Court proceedings against media tycoon Conrad Black have been postponed until next week.
Lord Black could face up to 40 years in prison
The US district court in Chicago agreed to calls from Lord Black's lawyers to adjourn the case until 30 November.
Lord Black and three others are accused of fraudulently diverting almost $84m (£49m) from Hollinger International, the newspaper group he used to lead.
The former Daily Telegraph owner denies the charges, but if found guilty he could face up to 40 years in jail.
Judge Amy J St Eve agreed on Monday night to adjourn the court proceedings, but ordered Lord Black to organise who would represent him before the case begins next Wednesday.

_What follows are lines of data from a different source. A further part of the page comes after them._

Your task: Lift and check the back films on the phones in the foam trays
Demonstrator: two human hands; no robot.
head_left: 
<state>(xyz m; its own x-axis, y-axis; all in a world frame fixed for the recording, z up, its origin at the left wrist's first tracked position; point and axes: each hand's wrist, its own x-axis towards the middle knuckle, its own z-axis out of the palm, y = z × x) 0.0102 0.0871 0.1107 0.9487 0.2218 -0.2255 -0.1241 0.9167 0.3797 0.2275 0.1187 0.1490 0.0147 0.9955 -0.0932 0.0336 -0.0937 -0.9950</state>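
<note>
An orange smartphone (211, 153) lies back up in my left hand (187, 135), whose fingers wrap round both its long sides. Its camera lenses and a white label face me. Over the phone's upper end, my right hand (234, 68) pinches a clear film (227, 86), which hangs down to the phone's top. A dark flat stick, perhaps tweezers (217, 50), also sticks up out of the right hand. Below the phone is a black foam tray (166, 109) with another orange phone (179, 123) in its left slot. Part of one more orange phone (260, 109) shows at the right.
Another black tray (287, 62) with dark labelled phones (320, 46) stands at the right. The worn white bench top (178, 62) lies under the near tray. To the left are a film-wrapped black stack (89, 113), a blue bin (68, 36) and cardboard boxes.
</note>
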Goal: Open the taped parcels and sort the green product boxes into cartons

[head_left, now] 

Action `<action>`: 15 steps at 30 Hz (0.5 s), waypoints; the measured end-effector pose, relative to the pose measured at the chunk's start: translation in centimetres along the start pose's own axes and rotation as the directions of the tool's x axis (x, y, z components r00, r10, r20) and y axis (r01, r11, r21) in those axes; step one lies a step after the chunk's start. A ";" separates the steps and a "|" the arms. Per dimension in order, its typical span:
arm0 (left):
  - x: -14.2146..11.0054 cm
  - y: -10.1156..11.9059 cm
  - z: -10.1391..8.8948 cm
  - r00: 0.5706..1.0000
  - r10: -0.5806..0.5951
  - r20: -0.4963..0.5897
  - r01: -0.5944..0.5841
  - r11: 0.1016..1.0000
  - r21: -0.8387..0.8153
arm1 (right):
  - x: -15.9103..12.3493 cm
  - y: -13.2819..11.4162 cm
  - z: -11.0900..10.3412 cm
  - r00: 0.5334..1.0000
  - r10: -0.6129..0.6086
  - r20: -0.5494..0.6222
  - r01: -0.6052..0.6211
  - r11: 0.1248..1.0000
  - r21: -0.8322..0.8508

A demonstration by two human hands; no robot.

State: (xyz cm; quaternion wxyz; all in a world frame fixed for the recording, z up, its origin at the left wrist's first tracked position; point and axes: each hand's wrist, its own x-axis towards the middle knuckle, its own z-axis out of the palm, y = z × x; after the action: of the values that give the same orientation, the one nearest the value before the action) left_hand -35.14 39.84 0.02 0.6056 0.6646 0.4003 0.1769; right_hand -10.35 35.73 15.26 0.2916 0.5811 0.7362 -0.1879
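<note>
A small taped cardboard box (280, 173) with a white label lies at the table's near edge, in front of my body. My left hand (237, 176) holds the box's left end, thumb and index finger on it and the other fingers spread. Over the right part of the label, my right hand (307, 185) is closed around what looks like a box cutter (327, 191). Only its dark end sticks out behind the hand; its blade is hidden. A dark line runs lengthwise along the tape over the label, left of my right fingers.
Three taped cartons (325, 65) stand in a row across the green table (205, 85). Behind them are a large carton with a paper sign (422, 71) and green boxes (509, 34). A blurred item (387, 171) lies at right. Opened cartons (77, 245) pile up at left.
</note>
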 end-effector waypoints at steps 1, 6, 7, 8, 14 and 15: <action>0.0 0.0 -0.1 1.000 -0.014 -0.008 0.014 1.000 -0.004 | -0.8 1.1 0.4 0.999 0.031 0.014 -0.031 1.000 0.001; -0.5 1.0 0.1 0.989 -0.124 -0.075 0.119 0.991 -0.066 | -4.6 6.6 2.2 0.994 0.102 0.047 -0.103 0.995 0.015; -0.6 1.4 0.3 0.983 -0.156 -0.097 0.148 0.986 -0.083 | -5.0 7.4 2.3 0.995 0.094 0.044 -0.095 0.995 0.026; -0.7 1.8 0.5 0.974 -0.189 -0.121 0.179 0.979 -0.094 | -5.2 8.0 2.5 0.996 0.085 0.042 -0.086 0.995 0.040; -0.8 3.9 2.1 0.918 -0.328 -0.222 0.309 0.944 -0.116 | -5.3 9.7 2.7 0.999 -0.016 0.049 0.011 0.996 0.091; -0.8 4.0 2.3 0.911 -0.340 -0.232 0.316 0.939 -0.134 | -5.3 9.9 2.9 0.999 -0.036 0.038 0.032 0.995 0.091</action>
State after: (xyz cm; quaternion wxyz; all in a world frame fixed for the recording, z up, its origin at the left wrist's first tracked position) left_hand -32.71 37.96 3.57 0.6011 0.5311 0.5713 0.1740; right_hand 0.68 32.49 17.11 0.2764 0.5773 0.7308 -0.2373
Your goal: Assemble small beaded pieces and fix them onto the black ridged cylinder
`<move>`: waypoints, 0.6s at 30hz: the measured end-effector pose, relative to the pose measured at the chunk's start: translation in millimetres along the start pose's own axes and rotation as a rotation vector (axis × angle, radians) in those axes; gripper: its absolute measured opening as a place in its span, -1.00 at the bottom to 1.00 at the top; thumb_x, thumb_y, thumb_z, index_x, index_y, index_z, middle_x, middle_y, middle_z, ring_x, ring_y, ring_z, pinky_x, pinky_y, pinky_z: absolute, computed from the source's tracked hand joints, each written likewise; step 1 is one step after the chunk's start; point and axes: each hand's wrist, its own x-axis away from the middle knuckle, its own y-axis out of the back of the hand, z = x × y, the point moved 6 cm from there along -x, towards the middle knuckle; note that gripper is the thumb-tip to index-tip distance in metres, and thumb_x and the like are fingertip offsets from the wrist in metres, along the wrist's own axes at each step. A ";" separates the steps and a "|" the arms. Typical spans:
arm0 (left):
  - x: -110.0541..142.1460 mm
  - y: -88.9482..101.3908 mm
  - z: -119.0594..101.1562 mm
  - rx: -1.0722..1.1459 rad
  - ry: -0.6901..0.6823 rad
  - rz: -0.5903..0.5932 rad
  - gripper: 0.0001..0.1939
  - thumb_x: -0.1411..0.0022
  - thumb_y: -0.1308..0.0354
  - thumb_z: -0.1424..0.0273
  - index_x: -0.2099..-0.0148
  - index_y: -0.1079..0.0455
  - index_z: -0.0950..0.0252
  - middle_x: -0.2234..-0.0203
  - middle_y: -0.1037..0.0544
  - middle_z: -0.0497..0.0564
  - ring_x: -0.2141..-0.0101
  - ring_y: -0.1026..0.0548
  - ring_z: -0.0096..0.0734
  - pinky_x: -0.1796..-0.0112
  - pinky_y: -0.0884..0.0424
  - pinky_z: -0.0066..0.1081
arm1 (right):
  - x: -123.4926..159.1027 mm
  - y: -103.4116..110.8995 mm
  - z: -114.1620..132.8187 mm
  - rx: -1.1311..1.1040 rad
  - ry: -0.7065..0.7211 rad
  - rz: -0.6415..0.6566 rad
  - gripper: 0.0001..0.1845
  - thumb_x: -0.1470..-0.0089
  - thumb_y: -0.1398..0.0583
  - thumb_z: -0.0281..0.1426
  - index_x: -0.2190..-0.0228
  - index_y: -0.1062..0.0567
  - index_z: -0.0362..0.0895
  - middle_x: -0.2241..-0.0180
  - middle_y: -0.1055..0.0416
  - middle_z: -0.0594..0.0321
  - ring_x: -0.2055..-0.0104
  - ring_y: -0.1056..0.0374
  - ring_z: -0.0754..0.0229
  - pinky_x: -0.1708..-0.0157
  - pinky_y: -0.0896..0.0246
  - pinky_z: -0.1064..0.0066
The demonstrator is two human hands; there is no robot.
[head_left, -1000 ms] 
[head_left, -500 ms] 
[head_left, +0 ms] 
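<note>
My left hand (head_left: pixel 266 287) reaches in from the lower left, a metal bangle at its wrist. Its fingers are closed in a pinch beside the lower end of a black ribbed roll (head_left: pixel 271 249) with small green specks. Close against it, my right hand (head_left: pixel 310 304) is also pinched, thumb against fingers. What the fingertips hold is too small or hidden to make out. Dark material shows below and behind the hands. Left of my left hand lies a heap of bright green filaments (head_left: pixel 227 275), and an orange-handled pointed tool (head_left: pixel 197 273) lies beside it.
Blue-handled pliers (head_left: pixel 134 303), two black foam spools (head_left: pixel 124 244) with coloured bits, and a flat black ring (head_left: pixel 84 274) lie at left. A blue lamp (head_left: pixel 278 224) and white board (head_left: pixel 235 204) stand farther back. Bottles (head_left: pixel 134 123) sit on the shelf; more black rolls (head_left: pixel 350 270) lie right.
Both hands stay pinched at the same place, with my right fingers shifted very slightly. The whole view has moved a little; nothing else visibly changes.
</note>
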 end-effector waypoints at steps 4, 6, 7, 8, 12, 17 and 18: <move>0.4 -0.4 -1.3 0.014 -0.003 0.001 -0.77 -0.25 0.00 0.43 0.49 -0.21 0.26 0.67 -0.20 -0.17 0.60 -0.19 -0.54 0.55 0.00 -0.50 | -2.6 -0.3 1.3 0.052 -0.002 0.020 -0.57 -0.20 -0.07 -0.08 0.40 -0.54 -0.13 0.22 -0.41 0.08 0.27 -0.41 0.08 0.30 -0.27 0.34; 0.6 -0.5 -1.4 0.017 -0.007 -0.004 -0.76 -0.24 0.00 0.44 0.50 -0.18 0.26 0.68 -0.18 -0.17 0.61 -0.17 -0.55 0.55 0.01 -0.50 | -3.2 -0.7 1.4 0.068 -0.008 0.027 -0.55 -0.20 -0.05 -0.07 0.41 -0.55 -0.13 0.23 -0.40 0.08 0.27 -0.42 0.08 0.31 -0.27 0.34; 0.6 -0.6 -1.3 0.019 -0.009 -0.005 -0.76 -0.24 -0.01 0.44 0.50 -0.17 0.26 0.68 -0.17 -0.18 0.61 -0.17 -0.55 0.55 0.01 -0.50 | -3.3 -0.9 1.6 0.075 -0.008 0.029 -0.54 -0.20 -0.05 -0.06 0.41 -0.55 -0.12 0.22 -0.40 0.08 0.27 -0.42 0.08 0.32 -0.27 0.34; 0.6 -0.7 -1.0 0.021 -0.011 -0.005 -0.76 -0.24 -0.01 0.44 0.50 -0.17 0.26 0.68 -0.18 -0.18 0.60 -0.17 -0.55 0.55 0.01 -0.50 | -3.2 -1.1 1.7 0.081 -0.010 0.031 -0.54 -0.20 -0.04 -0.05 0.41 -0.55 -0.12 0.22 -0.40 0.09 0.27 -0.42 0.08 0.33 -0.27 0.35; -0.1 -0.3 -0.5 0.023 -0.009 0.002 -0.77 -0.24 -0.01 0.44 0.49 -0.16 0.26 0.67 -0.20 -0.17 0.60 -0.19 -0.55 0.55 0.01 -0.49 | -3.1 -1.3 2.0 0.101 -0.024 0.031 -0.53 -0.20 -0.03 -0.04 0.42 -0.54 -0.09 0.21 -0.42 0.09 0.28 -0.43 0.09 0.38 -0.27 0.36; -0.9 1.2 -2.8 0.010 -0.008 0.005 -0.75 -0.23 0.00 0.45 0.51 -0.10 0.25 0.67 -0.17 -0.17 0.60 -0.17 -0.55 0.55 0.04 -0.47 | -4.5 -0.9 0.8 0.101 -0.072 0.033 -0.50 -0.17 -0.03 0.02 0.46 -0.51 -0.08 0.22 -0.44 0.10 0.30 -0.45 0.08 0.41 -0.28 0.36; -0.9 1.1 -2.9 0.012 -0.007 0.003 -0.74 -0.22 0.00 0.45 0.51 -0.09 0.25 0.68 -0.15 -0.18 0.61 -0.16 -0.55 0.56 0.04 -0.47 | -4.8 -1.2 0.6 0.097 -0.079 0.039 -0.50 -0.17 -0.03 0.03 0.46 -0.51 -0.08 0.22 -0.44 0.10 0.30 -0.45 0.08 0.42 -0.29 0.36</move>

Lawyers for Lord Black have said he will appear before the court for Wednesday's hearing.
US prosecutor Patrick Fitzgerald has described the alleged crime as "the grossest abuse".
WHAT ARE LORD BLACK AND OTHERS ACCUSED OF?
Fraudulently siphoning off $51.8m from the sale of assets by Hollinger International through a series of misleading transactions
Abusing corporate perks by using a company jet for a private holiday and spending $40,000 of company funds on a party for Lord Black's wife
Fraudulently diverting $32m from Hollinger International through unauthorised transactions
Lord Black is accused of lying to shareholders at Hollinger International's AGM and causing false disclosures to be made to the Securities and Exchange Commission
Linked to a $2.1bn sale of hundreds of Canadian newspapers, Lord Black is already facing a civil case brought by US regulators.
Lord Black was ousted from Hollinger International's board in 2003. The company has since sued him.
He and his co-defendants stand accused of having cheated both Hollinger International's US and Canadian shareholders, and tax authorities in Canada.
The prosecutor alleges that Lord Black made millions of dollars of unauthorised payments from the firm to himself between 1998 and 2002 to fund his opulent lifestyle of private jets and luxury properties.
Those charged alongside Lord Black are Toronto accountant Jack Boultbee, former Hollinger International executive and attorney Peter Atkinson and attorney Mark Kipnis.
Hollinger International last year sold both the Daily Telegraph and Jerusalem Post, but continues to own the Chicago Sun-Times.